Ex-Pfizer Employee Guilty Of Insider Trading

In a stunning verdict that sends a clear message to corporate America, former Pfizer employee Amit Dagar was convicted on Thursday of insider trading. This case highlights the ongoing battle against corruption in financial markets and serves as a cautionary tale for those in positions of trust and access to sensitive information.

A federal jury in Manhattan found Dagar, 44, of Hillsborough, New Jersey, guilty of securities fraud. The conviction stems from Dagar’s illegal use of confidential information about Pfizer’s COVID antiviral drug, Paxlovid. This information was not just privileged — it was a cornerstone of trust in the pharmaceutical industry’s role in combating the COVID-19 pandemic.

According to Damian Williams, the U.S. Attorney for the Southern District of New York, Dagar “stole information about Paxlovid from his employer, Pfizer, and used that illegal edge to profit in the stock market.” This is a classic example of insider trading, where an individual uses non-public information for personal gain, undermining the integrity of the financial markets.

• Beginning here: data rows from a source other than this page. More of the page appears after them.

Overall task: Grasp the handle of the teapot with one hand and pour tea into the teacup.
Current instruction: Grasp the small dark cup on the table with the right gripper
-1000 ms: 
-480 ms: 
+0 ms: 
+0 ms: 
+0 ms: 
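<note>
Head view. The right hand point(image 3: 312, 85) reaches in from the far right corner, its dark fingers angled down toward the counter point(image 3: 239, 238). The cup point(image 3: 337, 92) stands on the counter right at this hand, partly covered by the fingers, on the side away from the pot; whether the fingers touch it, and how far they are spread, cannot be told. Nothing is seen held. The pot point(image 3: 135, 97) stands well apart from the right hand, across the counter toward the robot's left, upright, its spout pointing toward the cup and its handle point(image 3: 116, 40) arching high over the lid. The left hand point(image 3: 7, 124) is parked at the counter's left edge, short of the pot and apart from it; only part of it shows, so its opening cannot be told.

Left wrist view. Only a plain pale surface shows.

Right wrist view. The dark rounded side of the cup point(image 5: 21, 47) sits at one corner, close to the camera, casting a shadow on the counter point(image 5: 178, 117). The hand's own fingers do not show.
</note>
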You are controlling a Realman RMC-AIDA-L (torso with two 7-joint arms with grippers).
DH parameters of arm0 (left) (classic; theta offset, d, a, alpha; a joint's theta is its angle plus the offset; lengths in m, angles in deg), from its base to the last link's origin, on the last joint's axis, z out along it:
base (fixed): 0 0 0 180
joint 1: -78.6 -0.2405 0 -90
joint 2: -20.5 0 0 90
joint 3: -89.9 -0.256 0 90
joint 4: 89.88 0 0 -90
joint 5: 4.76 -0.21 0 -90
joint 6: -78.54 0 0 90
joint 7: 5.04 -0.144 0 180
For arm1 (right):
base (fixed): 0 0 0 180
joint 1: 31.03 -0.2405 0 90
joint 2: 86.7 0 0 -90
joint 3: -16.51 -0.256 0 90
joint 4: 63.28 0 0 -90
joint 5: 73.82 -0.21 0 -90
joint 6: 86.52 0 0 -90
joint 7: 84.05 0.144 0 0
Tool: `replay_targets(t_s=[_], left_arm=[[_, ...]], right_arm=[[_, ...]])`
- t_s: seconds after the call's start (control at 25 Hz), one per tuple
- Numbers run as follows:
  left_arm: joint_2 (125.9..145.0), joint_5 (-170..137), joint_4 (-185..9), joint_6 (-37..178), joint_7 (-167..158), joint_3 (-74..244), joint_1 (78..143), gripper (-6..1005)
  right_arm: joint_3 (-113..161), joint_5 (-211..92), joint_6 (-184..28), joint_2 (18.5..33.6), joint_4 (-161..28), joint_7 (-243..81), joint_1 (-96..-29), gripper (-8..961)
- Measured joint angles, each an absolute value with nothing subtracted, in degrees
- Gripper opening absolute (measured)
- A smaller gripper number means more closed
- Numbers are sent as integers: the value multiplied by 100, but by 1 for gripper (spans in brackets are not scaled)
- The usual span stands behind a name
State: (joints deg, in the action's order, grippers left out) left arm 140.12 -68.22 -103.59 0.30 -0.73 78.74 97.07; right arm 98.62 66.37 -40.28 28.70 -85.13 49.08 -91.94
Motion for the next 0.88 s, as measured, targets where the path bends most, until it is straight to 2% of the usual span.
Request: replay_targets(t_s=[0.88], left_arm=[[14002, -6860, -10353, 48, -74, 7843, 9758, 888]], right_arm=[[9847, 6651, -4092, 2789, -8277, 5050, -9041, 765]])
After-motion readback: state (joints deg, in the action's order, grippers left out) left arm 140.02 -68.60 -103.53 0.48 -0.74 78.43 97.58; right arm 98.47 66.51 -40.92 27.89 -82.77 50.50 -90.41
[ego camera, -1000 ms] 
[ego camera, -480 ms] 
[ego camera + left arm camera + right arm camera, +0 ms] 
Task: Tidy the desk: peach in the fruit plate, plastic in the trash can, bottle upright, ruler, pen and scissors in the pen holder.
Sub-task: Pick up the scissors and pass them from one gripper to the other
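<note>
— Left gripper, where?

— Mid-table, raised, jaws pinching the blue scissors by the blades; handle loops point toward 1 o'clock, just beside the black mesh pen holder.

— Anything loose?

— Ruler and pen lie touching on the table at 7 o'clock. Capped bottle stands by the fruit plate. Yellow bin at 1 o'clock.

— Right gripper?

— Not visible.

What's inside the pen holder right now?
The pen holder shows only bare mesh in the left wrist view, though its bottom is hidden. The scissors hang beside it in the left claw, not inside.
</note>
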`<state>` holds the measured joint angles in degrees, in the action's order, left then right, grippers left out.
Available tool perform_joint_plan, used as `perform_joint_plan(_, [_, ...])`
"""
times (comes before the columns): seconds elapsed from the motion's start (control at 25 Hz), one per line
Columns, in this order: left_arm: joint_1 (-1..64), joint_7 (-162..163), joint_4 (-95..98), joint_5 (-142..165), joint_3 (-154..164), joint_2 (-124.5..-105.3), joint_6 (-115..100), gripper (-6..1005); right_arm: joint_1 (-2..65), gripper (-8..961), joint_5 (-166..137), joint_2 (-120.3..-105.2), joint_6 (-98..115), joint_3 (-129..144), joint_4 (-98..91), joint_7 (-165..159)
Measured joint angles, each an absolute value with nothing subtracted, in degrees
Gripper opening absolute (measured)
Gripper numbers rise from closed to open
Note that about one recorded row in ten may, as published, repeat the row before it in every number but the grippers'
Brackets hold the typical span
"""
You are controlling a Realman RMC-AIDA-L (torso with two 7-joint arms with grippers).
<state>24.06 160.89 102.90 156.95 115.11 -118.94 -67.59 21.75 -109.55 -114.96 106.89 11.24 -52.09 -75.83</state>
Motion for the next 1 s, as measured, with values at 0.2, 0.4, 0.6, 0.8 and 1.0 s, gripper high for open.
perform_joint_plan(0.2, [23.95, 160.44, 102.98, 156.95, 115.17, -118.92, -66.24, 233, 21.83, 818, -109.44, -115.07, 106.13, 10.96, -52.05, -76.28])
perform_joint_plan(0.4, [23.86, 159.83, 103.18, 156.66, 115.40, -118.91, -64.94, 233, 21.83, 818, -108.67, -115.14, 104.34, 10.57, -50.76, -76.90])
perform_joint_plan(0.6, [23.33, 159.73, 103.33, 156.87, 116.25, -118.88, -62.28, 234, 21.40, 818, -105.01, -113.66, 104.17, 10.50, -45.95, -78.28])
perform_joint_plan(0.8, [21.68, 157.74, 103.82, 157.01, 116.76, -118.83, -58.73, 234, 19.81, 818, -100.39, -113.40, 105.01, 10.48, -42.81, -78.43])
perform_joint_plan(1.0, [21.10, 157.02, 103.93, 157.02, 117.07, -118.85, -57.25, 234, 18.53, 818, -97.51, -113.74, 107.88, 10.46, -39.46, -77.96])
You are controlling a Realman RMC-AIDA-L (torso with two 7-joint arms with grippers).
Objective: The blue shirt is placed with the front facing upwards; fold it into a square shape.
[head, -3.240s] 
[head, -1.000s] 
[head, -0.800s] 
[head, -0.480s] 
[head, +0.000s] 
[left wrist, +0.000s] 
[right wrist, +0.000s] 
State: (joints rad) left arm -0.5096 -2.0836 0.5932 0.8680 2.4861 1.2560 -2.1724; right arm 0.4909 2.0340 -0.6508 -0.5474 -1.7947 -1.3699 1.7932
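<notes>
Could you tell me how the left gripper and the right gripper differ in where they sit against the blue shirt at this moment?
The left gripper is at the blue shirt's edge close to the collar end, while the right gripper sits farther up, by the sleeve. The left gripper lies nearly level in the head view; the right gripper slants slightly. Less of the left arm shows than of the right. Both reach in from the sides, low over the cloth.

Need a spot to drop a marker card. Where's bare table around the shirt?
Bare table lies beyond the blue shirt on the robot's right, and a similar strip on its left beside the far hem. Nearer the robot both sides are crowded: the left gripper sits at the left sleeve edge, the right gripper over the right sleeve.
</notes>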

On November 4, 2021, just a day before Pfizer announced its clinical trial results for Paxlovid, Dagar learned of the positive outcomes and bought short-dated, out-of-the-money Pfizer call options. These options were set to expire in days and weeks, a risky move that paid off when Pfizer’s stock price soared more than 10% following the announcement. Dagar scored a profit of over $270,000 based on the confidential information.

The verdict also raises questions about corporate oversight and the measures to prevent insider trading. Pfizer has made great efforts to convince the public that it is committed to ensuring widespread access to its COVID-19 treatment. While the pharmaceutical giant has spent untold millions on public relations to manage the fallout of backlash to vaccine mandates, the latest incident will undoubtedly raise new questions about the company’s internal policies.

Dagar now faces a maximum sentence of 20 years for securities fraud and another five years for conspiracy to commit securities fraud. Legal experts believe his actual sentence in federal prison will be significantly less than the maximum. The judge will impose the sentence at a later hearing based on the evidence in the case and the guidelines prescribed by federal law.